TASK GOAL: Leaving the pictures aside, return the listing exactly as it appears.

::::

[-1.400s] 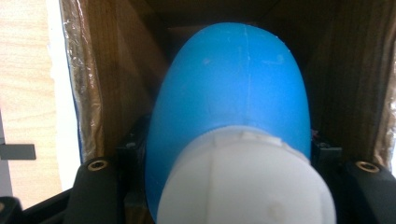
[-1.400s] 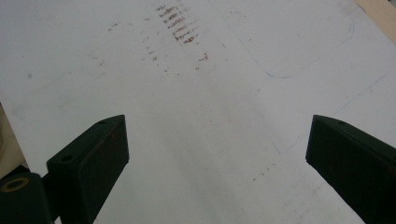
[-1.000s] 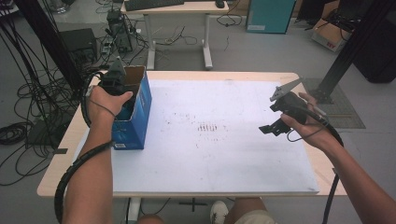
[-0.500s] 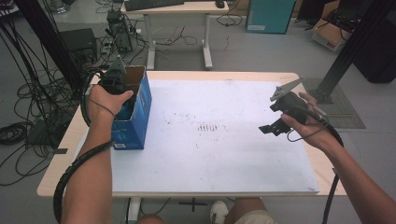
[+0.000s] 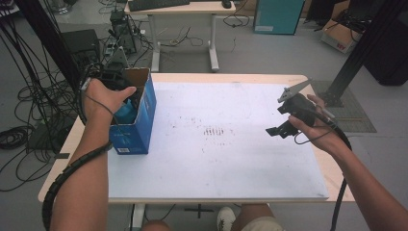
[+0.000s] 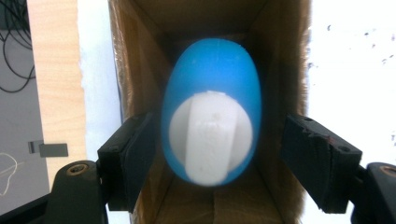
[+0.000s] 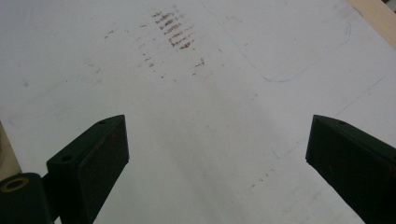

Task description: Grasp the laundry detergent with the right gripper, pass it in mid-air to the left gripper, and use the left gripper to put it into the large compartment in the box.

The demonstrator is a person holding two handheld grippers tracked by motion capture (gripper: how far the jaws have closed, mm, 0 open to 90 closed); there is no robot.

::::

ANSWER SPACE:
[-1.400s] 
[-1.400s] 
[-1.000s] 
[-0.500s] 
[+0.000s] 
[+0.000s] 
[+0.000s] 

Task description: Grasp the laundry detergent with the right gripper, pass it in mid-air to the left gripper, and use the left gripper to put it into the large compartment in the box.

The demonstrator is a person holding two handheld grippers tracked by motion capture (gripper: how far the jaws have closed, mm, 0 open to 90 closed); there is no robot.

No other output was requested.